## WHAT YOU HAVE TO DO
The whole listing that follows, pictures excepted, should be printed again exactly as given.

━━━

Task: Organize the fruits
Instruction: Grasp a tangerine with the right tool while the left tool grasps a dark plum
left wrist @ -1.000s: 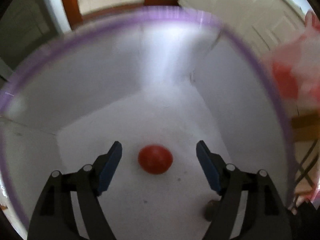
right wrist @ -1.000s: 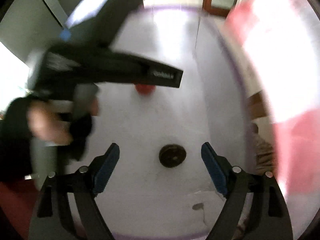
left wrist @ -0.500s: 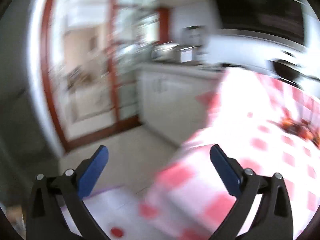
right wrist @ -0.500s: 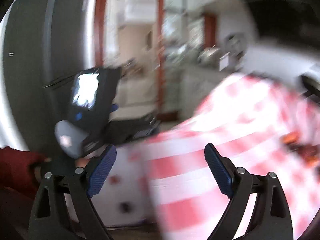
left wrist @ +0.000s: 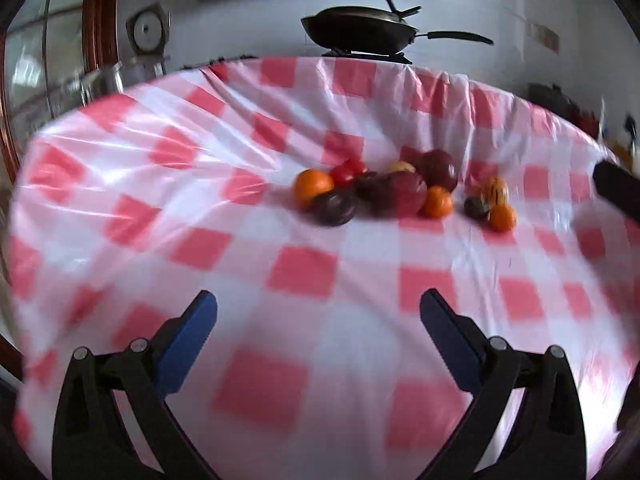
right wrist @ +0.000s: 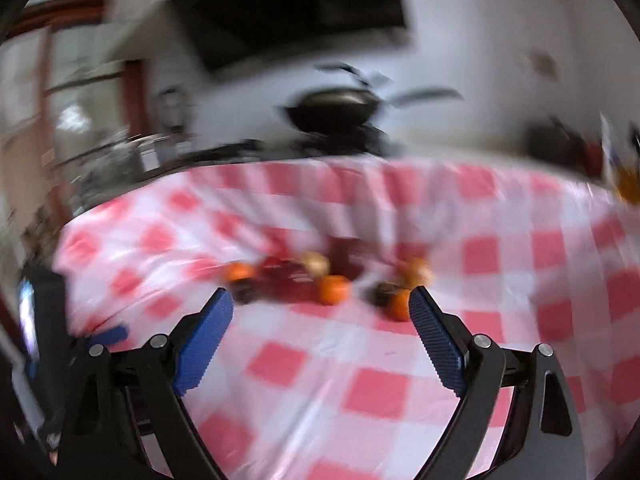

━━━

## COMPLETED EXERCISE
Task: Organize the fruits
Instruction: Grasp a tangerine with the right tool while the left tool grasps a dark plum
left wrist @ -1.000s: 
right wrist @ -1.000s: 
left wrist @ -0.500s: 
right wrist @ -0.500s: 
left wrist @ +0.000s: 
right wrist @ +0.000s: 

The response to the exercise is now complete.